═══ GIVEN INFORMATION ═══

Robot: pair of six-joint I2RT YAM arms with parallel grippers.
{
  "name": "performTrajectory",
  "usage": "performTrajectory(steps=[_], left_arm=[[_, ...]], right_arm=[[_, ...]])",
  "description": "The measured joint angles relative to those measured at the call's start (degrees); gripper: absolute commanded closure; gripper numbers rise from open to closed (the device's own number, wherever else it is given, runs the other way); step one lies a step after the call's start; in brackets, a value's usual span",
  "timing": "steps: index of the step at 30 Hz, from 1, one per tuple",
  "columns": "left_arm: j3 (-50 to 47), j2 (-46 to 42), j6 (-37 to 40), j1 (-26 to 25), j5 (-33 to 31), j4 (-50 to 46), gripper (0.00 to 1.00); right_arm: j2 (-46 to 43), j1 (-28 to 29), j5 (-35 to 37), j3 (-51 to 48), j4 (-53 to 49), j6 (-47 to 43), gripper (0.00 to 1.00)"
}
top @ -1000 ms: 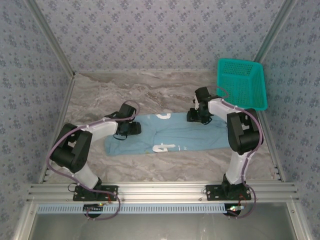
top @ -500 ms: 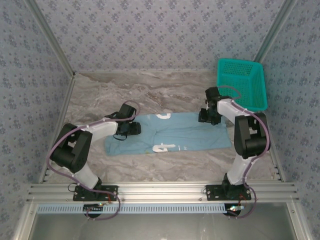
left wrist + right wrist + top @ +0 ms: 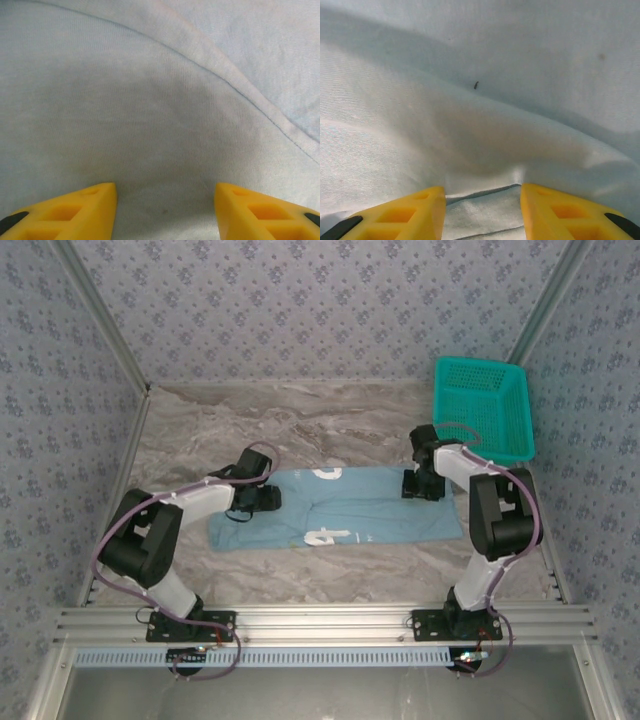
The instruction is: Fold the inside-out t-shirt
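The inside-out t-shirt [image 3: 360,505] lies flat on the marble table as a long light blue band with white lettering [image 3: 328,536] showing near its front edge. My left gripper [image 3: 266,498] rests on the shirt's left part. In the left wrist view the left gripper [image 3: 165,192] is open, its yellow fingertips [image 3: 95,200] down on smooth cloth [image 3: 160,100]. My right gripper [image 3: 421,486] sits at the shirt's far right part. In the right wrist view the right gripper [image 3: 482,192] is open, straddling a folded edge of the cloth [image 3: 480,205].
A teal mesh basket [image 3: 482,405] stands tilted at the back right corner, close behind the right arm. Patterned walls enclose the table [image 3: 300,420] on three sides. Bare marble lies behind and in front of the shirt.
My right gripper has slid to the right and slightly nearer along the shirt's far edge. The left arm and the shirt have not moved.
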Motion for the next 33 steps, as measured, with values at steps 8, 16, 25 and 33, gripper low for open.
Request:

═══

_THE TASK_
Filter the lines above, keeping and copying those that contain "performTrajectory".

_ANSWER TO THE EXERCISE_
  "name": "performTrajectory",
  "usage": "performTrajectory(steps=[_], left_arm=[[_, ...]], right_arm=[[_, ...]])",

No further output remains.